### PROMPT
Nothing in the data should change when you return it, but leave the pictures out.
━━ TASK INPUT ━━
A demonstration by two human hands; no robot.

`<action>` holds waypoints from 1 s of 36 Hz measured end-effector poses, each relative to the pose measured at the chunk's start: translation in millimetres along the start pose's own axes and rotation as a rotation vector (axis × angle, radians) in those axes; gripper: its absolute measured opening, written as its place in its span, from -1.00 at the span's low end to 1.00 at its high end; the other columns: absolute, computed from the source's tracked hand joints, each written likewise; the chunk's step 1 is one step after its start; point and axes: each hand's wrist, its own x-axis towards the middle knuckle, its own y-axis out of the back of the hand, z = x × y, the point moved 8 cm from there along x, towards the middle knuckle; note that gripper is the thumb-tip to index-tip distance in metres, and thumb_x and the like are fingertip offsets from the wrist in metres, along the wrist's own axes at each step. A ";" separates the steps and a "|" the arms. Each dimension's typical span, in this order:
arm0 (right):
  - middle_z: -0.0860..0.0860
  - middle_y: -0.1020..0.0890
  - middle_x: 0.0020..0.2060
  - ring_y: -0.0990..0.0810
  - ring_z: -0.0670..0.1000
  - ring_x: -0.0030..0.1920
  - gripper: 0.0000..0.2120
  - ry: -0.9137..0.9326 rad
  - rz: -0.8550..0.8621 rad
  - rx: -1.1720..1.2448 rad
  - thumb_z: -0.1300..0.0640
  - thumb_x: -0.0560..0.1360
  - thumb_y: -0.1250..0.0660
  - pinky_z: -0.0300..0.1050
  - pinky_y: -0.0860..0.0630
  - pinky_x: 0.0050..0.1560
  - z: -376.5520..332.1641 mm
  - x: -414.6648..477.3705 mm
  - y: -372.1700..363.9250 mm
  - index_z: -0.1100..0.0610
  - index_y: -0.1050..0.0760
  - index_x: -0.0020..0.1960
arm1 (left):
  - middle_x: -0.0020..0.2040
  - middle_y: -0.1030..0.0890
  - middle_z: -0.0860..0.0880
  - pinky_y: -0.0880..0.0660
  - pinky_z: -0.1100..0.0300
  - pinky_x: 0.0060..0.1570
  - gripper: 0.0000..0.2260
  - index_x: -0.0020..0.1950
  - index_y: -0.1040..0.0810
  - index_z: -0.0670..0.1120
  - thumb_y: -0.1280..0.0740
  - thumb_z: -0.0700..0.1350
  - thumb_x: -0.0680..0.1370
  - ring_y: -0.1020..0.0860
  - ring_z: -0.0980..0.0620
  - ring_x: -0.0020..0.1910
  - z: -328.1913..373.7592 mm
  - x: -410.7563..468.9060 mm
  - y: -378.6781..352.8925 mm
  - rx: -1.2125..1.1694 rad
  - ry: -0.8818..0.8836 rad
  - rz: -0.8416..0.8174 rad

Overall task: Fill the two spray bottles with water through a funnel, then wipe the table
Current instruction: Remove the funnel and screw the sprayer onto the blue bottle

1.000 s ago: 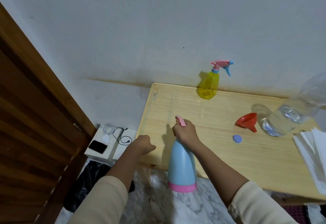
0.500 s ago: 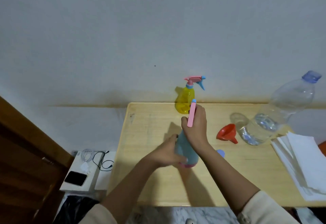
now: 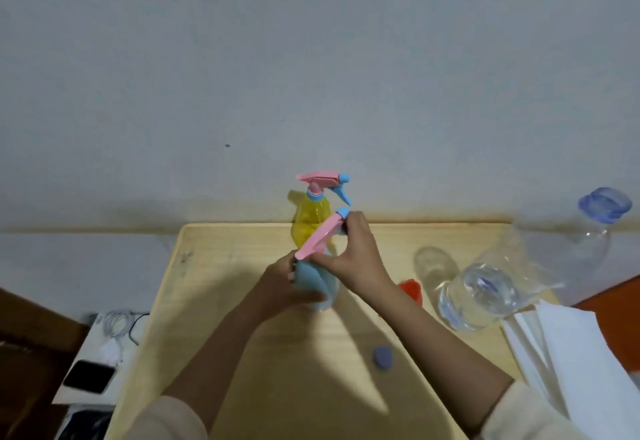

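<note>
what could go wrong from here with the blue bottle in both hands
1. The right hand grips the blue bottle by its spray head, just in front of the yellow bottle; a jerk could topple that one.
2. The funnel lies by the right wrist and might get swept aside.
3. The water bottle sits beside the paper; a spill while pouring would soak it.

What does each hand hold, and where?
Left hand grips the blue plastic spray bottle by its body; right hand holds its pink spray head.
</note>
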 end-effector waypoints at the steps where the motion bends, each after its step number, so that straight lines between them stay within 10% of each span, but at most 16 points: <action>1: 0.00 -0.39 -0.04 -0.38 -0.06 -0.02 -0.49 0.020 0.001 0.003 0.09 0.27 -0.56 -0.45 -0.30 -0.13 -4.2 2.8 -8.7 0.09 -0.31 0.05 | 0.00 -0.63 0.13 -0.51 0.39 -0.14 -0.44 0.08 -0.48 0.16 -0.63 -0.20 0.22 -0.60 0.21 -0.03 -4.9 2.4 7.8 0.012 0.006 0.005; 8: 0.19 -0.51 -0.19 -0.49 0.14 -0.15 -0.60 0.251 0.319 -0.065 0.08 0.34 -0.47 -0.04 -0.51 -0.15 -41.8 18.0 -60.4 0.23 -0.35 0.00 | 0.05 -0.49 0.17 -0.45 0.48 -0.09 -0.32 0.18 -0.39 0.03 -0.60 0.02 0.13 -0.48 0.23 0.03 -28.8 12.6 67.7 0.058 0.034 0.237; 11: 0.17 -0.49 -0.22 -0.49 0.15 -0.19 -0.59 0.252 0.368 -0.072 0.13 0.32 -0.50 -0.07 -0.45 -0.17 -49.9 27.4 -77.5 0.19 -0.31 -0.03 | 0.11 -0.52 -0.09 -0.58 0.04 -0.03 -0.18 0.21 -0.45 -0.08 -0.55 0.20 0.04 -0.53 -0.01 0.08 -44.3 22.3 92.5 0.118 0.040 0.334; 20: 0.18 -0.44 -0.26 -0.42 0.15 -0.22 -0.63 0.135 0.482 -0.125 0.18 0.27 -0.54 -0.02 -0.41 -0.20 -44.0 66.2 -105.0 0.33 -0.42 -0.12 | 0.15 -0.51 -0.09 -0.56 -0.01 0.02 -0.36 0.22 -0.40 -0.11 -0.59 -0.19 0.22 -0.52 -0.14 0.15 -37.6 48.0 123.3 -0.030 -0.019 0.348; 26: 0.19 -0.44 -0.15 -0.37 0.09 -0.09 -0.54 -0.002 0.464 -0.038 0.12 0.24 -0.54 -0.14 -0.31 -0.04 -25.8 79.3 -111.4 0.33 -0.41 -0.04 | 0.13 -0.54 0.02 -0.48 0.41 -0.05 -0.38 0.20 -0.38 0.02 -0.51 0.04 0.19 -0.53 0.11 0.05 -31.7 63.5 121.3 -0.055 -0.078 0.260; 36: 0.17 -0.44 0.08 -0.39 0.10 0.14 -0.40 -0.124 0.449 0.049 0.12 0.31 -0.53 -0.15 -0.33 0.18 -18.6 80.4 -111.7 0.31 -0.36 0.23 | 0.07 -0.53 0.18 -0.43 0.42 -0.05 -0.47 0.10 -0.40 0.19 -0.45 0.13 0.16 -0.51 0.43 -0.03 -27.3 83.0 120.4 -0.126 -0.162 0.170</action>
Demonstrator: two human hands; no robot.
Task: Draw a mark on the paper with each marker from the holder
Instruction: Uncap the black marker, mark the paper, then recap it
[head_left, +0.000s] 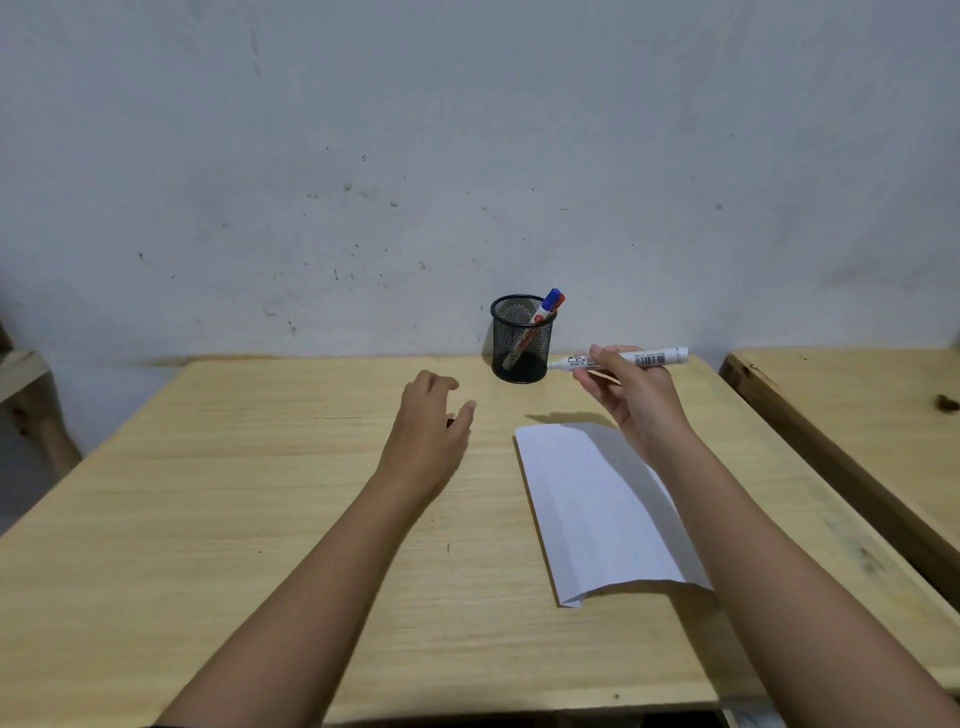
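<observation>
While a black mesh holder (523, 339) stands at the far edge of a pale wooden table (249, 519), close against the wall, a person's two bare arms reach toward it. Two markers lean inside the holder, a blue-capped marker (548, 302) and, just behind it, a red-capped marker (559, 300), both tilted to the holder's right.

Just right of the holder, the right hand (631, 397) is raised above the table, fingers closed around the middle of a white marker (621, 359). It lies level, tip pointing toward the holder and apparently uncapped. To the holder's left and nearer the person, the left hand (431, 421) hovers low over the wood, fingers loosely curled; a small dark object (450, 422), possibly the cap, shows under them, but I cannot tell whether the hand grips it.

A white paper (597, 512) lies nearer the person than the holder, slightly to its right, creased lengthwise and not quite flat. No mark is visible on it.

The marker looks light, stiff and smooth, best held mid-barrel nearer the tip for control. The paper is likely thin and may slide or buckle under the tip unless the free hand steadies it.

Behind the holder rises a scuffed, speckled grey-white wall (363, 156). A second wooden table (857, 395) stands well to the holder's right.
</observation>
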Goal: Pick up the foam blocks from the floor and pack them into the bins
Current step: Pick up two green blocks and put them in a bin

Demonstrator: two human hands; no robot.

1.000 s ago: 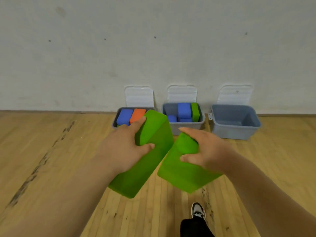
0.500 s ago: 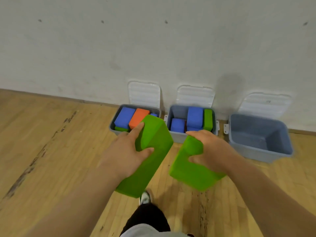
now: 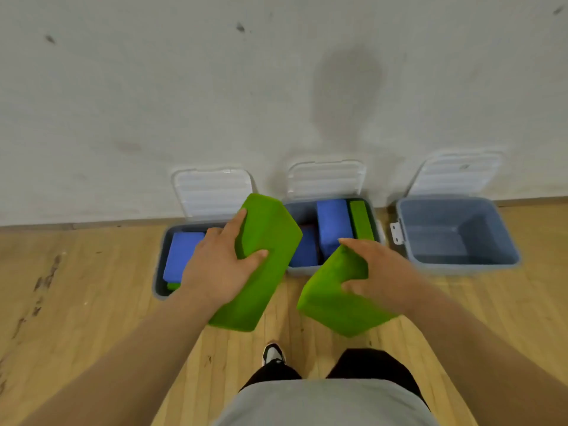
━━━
### REPLY
A demonstration by two human hands; no robot.

`<action>` holds waypoints from 1 s of 36 Hz measured end-effector poses, each relative to the pose measured at the chunk's start: translation in millimetres along the start pose's own axes and rotation as a rotation vector (axis × angle, radians) in those axes; gripper: its absolute measured opening, written as its place in its span, from -1.00 at the span's low end to 1.00 at its high end; the other columns: absolute, computed from the source's tracked hand joints, each written likewise; the chunk's step 1 is one step after its start; point and axes: each hand's wrist, its own x-axis towards the middle knuckle, its own y-axis out of the back of the hand, z = x × y, the point moved 8 cm from there along x, towards the middle knuckle; note that gripper is the thumb-tip to index-tip distance in metres, and thumb_x and the like are fingertip offsets from the wrist in metres, along the wrist's own axes at each step. A ";" separates the steps and a "|" the arms. Each dimension's typical span, in this order:
arm0 (right):
  - middle_z: -0.0860..0.0860
  - middle_y: -0.1020..0.0890
  - middle_x: 0.0020..0.2060
  - ring_y: -0.0990..0.0810
  - ring_z: -0.0670..0.1000
  - ring_x: -0.0030..0.1920
  - gripper: 0.0000..0.2120
  - ry: -0.9137..0.9326 rad
  - rz: -0.8550..0.8621 rad
  - rx: -1.1720..1.2448 rad
  - thumb_z: -0.1300..0.0640
  - thumb_x: -0.0560..0.1360
  - thumb_y: -0.1250..0.0660
  - pinky_z: -0.0300..0.1050
  - pinky_y: -0.0860..0.0630
  - pinky_x: 0.0050..0.1560
  - z: -376.5520..332.1641 mm
  - x: -414.6648..477.3705 mm
  - y: -372.1700..363.9250 mm
  - index_z: -0.1100..0.0610
  - index_y: -0.1050..0.0760
  - index_x: -0.0020..0.1960
arm1 (left):
  - middle_x: -0.0020..0.2040
  - middle_y: -0.1030..0.0890
  - middle_z: -0.0860..0.0880
  - pinky_y: -0.0880..0.0660
  - pinky_z: -0.1100..0.0300
  - pinky_x: 0.0060..0.1570
  - gripper: 0.0000..0.2260
  - index_x: -0.0020..0.1950
  - index_y: -0.1040..0.0810
  - index_z: -0.0670..0.1120
  - thumb_y: -0.1280..0.0740
  - thumb_z: -0.0700..0.1350
  - thumb_x: -0.0680..0.1370
  - ring_y: -0.1020..0.0860
  - ring_z: -0.0980..0.0620
  - ring_x: -0.0020..0.1910
  - z: -328.1913..373.7592 mm
  - x: -410.7563..468.9060 mm
  - y: -378.6781..352.8925 mm
  - rx: -1.2125..1.1694 rad
  - ry: -0.8818..0.8836 rad
  - rz: -0.8416..0.8174 rad

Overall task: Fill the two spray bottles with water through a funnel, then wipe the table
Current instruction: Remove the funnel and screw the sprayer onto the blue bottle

1.000 s ago: 
0.500 s ago: 
now: 

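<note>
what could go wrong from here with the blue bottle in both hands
1. The right hand grips the blue bottle by its spray head, just in front of the yellow bottle; a jerk could topple that one.
2. The funnel lies by the right wrist and might get swept aside.
3. The water bottle sits beside the paper; a spill while pouring would soak it.

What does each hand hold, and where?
Left hand grips the blue plastic spray bottle by its body; right hand holds its pink spray head.
</note>
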 end-effector waypoints at the steps where the motion bends, each after its step number, so that straight lines between them stay within 10% of each span, but at most 16 points: <action>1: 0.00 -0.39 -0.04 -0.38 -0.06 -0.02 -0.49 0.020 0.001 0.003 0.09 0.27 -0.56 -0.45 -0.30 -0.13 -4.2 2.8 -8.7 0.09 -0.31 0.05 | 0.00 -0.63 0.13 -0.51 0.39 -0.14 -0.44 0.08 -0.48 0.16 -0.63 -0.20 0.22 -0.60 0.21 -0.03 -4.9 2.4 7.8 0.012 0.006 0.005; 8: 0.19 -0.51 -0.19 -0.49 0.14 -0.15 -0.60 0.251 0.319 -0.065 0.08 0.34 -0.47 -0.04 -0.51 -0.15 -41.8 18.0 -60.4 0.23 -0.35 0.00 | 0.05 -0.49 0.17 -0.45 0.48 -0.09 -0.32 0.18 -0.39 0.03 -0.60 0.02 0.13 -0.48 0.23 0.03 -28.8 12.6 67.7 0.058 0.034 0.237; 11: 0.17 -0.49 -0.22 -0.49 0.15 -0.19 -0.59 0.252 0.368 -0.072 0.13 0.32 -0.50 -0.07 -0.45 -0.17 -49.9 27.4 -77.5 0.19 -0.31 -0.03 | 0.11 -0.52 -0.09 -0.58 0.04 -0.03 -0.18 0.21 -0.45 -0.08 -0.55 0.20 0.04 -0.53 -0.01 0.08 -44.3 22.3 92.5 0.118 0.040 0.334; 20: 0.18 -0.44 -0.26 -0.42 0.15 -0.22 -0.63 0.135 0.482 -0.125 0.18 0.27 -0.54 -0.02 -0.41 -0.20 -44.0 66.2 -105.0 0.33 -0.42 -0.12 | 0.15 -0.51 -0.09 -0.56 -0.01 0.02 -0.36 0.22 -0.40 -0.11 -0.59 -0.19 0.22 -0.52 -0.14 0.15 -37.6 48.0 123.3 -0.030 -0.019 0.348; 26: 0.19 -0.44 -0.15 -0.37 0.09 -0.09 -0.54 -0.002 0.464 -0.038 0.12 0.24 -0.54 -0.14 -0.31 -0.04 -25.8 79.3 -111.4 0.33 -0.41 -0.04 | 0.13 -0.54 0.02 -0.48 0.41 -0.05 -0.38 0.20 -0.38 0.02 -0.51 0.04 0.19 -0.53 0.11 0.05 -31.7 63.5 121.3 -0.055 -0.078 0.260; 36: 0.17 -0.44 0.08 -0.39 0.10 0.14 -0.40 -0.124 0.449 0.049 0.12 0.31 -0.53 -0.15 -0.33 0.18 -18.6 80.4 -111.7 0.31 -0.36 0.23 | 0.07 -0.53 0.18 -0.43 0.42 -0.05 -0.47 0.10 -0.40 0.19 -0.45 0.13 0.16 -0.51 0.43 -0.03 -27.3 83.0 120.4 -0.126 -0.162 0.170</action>
Demonstrator: two human hands; no robot.
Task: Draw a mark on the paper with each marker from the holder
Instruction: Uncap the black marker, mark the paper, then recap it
[head_left, +0.000s] 
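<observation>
While a black mesh holder (523, 339) stands at the far edge of a pale wooden table (249, 519), close against the wall, a person's two bare arms reach toward it. Two markers lean inside the holder, a blue-capped marker (548, 302) and, just behind it, a red-capped marker (559, 300), both tilted to the holder's right.

Just right of the holder, the right hand (631, 397) is raised above the table, fingers closed around the middle of a white marker (621, 359). It lies level, tip pointing toward the holder and apparently uncapped. To the holder's left and nearer the person, the left hand (431, 421) hovers low over the wood, fingers loosely curled; a small dark object (450, 422), possibly the cap, shows under them, but I cannot tell whether the hand grips it.

A white paper (597, 512) lies nearer the person than the holder, slightly to its right, creased lengthwise and not quite flat. No mark is visible on it.

The marker looks light, stiff and smooth, best held mid-barrel nearer the tip for control. The paper is likely thin and may slide or buckle under the tip unless the free hand steadies it.

Behind the holder rises a scuffed, speckled grey-white wall (363, 156). A second wooden table (857, 395) stands well to the holder's right.
</observation>
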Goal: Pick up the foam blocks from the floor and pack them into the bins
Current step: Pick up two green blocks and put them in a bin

Demonstrator: two human hands; no robot.

1.000 s ago: 
0.500 s ago: 
now: 

What the exercise asked for is now done.